◆ ASSIGNED TASK
Retrieve all lines below that have the string "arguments".

◆ RECORDED DATA
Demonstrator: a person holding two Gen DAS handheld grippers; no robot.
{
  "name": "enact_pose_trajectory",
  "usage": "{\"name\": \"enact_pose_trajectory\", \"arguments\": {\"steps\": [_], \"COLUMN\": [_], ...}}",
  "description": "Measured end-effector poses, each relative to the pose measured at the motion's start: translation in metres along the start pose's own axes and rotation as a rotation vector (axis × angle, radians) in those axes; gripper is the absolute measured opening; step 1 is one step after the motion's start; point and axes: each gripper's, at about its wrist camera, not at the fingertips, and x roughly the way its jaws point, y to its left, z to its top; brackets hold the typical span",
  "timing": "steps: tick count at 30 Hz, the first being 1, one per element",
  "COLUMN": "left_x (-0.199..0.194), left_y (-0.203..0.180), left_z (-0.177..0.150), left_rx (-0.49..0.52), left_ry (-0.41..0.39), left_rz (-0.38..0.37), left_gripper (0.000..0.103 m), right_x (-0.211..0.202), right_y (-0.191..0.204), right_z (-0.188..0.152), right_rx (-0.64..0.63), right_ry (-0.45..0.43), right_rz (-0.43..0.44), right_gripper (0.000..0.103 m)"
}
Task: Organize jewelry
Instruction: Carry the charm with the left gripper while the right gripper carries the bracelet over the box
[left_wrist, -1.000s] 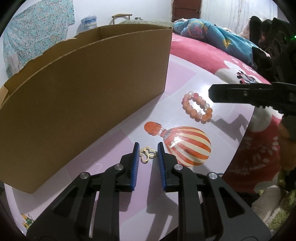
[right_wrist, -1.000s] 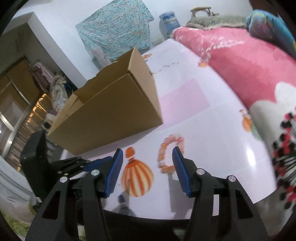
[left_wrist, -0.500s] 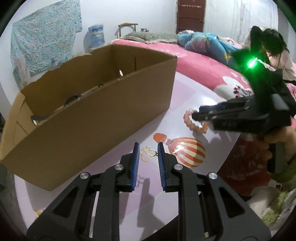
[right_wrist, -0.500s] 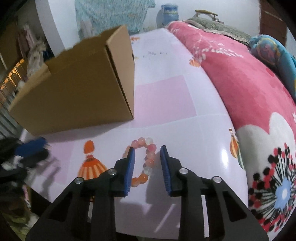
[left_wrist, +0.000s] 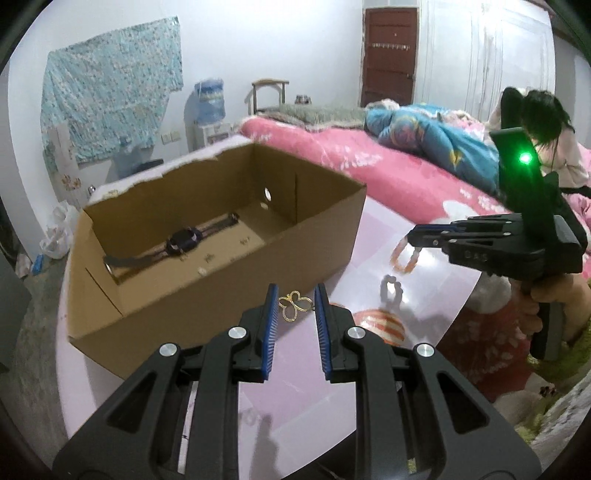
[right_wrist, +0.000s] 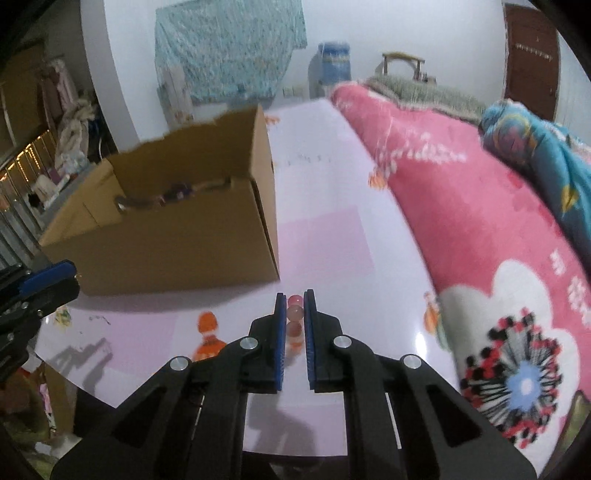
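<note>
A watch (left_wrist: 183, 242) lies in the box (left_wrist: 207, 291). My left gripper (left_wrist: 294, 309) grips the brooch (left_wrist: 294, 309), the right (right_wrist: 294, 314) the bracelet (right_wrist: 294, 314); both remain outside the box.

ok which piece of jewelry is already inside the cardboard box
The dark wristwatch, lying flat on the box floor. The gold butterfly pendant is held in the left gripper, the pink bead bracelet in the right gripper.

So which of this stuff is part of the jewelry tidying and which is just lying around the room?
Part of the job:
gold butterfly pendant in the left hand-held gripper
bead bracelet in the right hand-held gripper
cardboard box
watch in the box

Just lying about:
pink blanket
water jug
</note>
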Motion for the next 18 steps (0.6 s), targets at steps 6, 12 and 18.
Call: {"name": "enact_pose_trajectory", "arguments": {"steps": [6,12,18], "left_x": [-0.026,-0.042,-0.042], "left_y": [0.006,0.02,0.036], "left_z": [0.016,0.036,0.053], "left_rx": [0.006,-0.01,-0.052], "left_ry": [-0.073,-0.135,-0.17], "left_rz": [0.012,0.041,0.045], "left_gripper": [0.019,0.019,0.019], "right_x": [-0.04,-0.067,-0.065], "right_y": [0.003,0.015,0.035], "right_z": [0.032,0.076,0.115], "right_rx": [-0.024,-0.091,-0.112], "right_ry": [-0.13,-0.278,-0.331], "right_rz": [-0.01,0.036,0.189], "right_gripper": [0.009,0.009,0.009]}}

◆ EXERCISE RESULT
  "usage": "{\"name\": \"enact_pose_trajectory\", \"arguments\": {\"steps\": [_], \"COLUMN\": [_], ...}}",
Call: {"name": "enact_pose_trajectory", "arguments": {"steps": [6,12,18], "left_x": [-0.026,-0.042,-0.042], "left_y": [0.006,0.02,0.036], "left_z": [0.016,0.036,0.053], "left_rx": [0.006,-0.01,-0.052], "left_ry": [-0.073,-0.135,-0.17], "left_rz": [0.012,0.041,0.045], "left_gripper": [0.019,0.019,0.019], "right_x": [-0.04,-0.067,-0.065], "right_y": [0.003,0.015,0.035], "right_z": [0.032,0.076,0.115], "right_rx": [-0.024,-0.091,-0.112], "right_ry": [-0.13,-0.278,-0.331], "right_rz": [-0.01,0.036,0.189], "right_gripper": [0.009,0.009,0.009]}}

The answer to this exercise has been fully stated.